Introduction

In my previous post on SMILES, I built a tool to visualize molecular structures. However, for generative models, SMILES has a weakness: random strings are often invalid. This is where SELFIES (Self-referencIng Embedded Strings) comes in. It is a representation designed to be 100% robust—every SELFIES string corresponds to a valid molecular graph.

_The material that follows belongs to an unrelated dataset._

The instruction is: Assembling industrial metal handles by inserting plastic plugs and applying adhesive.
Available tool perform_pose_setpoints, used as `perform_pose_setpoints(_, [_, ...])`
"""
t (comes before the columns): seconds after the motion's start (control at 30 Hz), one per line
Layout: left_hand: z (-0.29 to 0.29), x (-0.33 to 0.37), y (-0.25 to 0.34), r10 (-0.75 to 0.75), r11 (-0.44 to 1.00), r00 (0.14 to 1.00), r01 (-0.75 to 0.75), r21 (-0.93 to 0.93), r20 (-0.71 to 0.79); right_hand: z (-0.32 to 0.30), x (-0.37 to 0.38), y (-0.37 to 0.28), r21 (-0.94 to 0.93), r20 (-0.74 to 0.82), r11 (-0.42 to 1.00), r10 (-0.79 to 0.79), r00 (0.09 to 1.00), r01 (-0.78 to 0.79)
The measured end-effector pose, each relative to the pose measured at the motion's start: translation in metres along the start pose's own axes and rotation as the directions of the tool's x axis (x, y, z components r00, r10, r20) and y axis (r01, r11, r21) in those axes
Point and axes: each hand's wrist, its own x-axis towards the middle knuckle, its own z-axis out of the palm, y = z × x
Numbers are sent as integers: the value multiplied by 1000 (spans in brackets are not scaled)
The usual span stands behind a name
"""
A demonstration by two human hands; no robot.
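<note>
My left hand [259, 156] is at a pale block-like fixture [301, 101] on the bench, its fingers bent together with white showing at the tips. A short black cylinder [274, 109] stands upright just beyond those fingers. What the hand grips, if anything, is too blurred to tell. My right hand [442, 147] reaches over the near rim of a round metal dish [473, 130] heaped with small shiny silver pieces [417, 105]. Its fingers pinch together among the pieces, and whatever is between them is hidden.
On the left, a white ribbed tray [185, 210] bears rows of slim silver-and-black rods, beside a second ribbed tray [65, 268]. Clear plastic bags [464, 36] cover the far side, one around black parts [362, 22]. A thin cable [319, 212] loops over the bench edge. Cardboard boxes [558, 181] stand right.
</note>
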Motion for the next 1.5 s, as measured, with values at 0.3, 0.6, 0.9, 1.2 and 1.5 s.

Just like with SMILES, I often find myself needing to see what a SELFIES string represents without decoding it mentally. The solution is similar: a Python script using RDKit and PIL, but with the specific selfies library handling the decoding. Here is a clean reference implementation.

What Are SELFIES?

SELFIES is a string-based representation for molecules that is robust to mutation and crossover. Unlike SMILES, where a misplaced character can break the syntax (e.g., an unclosed ring or invalid valence), SELFIES is defined such that no invalid strings exist. This makes it ideal for machine learning and evolutionary algorithms (though recent research suggests invalid SMILES might actually be beneficial in some contexts).

For example:

  • [C][C][O] is Ethanol
  • [C][=C][C][=C][C][=C][Ring1][=Branch1] is Benzene

Building the Solution

I’ll build a tool similar to the SMILES converter, adding the selfies library to the stack.

Core Dependencies

import selfies as sf
from rdkit import Chem
from rdkit.Chem import Draw, rdDepictor, rdMolDescriptors
from PIL import Image, ImageDraw, ImageFont

We use selfies to decoder the string into a SMILES string, which RDKit then processes.

The Main Conversion Function

The logic mirrors the SMILES converter, with an initial decoding step:

def selfies_to_png(selfies_input, output_file, size=500):
    """Generates a 2D molecule image with a chemical formula legend from SELFIES."""
    # Decode SELFIES to SMILES first
    try:
        smiles = sf.decoder(selfies_input)
    except Exception as e:
        raise ValueError(f"Invalid SELFIES string: {selfies_input}") from e

    mol = Chem.MolFromSmiles(smiles)
    if not mol:
        raise ValueError(f"Could not generate molecule from decoded SMILES: {smiles}")

    # Generate 2D coordinates and formula
    rdDepictor.Compute2DCoords(mol)
    formula = rdMolDescriptors.CalcMolFormula(mol)
    
    # Render the molecule
    img = Draw.MolToImage(mol, size=(size, size)).convert("RGBA")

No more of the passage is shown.